• ABOUT THIS TASK
Type the data below again exactly. Omit all pictures.

• DATA SEGMENT
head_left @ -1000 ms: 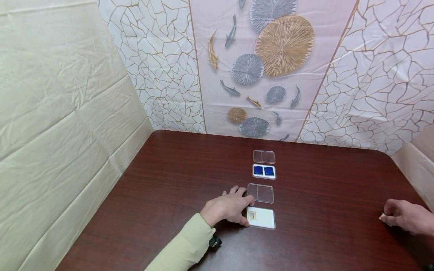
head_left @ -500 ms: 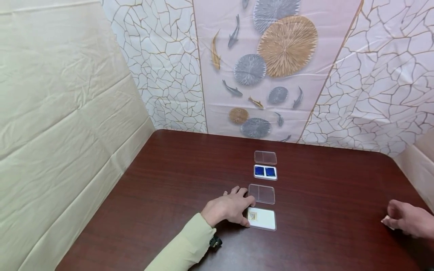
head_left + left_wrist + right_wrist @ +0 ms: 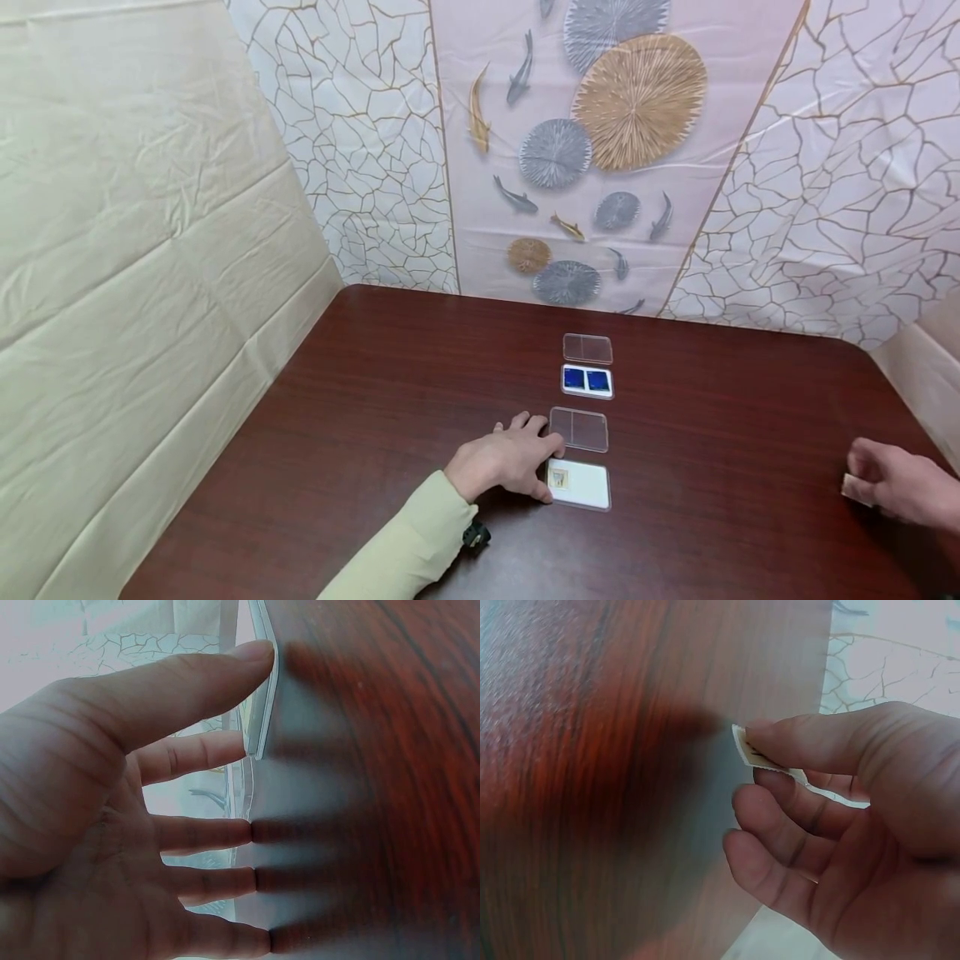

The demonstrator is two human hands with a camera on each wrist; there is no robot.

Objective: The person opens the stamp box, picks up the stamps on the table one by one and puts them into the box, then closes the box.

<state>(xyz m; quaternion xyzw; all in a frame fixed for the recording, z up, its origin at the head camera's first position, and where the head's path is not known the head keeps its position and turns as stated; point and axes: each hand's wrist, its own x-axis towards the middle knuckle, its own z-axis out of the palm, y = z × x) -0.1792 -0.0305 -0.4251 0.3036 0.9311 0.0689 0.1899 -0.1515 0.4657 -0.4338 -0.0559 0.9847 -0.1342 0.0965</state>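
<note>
My left hand (image 3: 510, 457) rests on the table with fingers spread. Its thumb and forefinger touch the left end of a flat clear case (image 3: 588, 486) with a white insert. One small tan stamp (image 3: 558, 478) lies at the left of that insert. In the left wrist view the fingers are fairly straight, the other fingertips on the tabletop, and the case (image 3: 262, 697) shows edge-on by the thumb. Far to the right, my right hand (image 3: 900, 482) pinches a small pale stamp (image 3: 757, 756) with perforated edges between thumb and forefinger, low over the table.
Beyond the near case lies a clear lid (image 3: 579, 429). Farther back are a second case with two dark blue stamps (image 3: 586, 380) and another clear lid (image 3: 588, 348). The dark red table (image 3: 420, 358) meets patterned cloth (image 3: 382, 167) at the back.
The right hand has shifted slightly, and the stamp in its pinch has turned a little. The left hand keeps its place by the case. The head view has swung slightly.
</note>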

• EXERCISE OUTPUT
head_left @ -1000 ms: 
head_left @ -500 ms: 
head_left + left_wrist + right_wrist @ +0 ms: 

The demonstrator is two human hands with a camera on each wrist; there is no robot.

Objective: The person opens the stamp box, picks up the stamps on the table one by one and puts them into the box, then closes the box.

<state>(xyz m; quaternion xyzw; all in a frame fixed for the recording, z up, its origin at the head camera's first position, and where the head's path is not known the head keeps its position and turns as stated; point and axes: each hand's wrist, its own x-axis towards the middle knuckle, its own z-axis out of the palm, y = z × x) -0.1792 -0.0305 -0.4251 0.3036 0.9311 0.0689 0.1899 -0.1515 0.4657 -0.4338 -0.0559 0.9847 -0.1342 0.0965</state>
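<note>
My left hand (image 3: 510, 457) rests on the table with fingers spread. Its thumb and forefinger touch the left end of a flat clear case (image 3: 588, 486) with a white insert. One small tan stamp (image 3: 558, 478) lies at the left of that insert. In the left wrist view the fingers are fairly straight, the other fingertips on the tabletop, and the case (image 3: 262, 697) shows edge-on by the thumb. Far to the right, my right hand (image 3: 900, 482) pinches a small pale stamp (image 3: 757, 756) with perforated edges between thumb and forefinger, low over the table.
Beyond the near case lies a clear lid (image 3: 579, 429). Farther back are a second case with two dark blue stamps (image 3: 586, 380) and another clear lid (image 3: 588, 348). The dark red table (image 3: 420, 358) meets patterned cloth (image 3: 382, 167) at the back.
The right hand has shifted slightly, and the stamp in its pinch has turned a little. The left hand keeps its place by the case. The head view has swung slightly.
</note>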

The full answer has been given.